The two-week trial included the testimonies of nearly a dozen SEALs, including Special Operator Corey Scott, a medic like Gallagher, who told the court that he saw the chief stab the Islamic State militant in the neck but stunned the court when he said he was the one who ultimately killed the prisoner by plugging his breathing tube with his thumb as an act of mercy.
Seven SEALs said Gallagher unexpectedly stabbed the captive moments after he and the other SEAL medics treated the detainee who was wounded in an airstrike that morning outside Mosul. Two, including Scott, testified they saw Gallagher plunge his knife into the prisoner’s neck.
During the trial, it was revealed that nearly all the platoon members readily posed for photos with the dead prisoner and watched as Gallagher read his reenlistment oath near the body in an impromptu ceremony.
Defense lawyers called the pictures of Gallagher, a Bronze Star recipient, clutching the corpse’s hair and his texts about his knife skills just the dark humor of a warrior.
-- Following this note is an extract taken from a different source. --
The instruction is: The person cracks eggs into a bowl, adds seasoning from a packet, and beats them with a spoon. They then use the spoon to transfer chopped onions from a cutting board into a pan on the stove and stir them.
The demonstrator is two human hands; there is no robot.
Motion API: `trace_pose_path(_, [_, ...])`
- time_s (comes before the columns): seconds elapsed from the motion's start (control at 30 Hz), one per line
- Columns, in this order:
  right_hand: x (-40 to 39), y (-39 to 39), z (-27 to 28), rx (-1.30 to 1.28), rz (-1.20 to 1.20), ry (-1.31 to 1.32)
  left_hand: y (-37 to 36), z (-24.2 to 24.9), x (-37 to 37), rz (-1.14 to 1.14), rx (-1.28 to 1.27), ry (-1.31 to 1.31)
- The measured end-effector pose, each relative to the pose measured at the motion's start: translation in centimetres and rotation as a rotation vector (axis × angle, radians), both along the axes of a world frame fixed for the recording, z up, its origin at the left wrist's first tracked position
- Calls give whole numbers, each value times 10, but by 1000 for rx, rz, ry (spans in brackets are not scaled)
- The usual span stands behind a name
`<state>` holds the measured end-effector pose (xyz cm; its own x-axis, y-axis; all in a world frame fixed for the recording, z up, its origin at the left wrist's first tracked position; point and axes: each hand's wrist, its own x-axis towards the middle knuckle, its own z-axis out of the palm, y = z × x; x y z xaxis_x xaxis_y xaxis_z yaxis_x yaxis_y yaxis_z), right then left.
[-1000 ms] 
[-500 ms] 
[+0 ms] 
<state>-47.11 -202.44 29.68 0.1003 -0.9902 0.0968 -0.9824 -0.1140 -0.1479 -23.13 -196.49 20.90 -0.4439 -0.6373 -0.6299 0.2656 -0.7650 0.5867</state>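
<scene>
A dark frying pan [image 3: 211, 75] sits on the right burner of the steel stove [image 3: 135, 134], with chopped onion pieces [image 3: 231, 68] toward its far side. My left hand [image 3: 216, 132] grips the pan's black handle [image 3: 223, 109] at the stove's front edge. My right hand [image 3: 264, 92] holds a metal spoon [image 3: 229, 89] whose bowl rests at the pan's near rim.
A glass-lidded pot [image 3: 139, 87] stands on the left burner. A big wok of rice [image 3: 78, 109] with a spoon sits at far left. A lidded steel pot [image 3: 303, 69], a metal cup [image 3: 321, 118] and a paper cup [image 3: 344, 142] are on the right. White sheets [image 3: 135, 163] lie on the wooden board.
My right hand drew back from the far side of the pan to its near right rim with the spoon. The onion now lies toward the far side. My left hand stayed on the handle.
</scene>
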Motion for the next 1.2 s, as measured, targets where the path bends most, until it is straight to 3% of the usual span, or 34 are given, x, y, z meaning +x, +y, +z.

An Iraqi general who handed the wounded prisoner to the SEALs testified that Gallagher did not stab the boy. And Marine Staff Sgt. Giorgio Kirylo said after the militant died that he moved the body to take a “cool guy trophy” photo with it and saw no stab wounds on his neck.
Gallagher’s attorneys said there were a number of things that could have caused the militant’s death, including internal injuries from the blast.
Most of the witnesses were granted immunity to protect them from being prosecuted for acts they described on the stand.
Lt. Jacob Portier, the officer in charge, has been charged separately for overseeing the reenlistment ceremony and not reporting the alleged stabbing.
The trial followed months of turmoil in one of the Navy’s most prominent war cases, including the removal of the Navy’s lead prosecutor after it was discovered the prosecution had tracked the emails of the defense team to find a news leak. The judge in response to that lowered the maximum sentence Gallagher would face for premeditated murder to life in prison with parole, instead of without parole.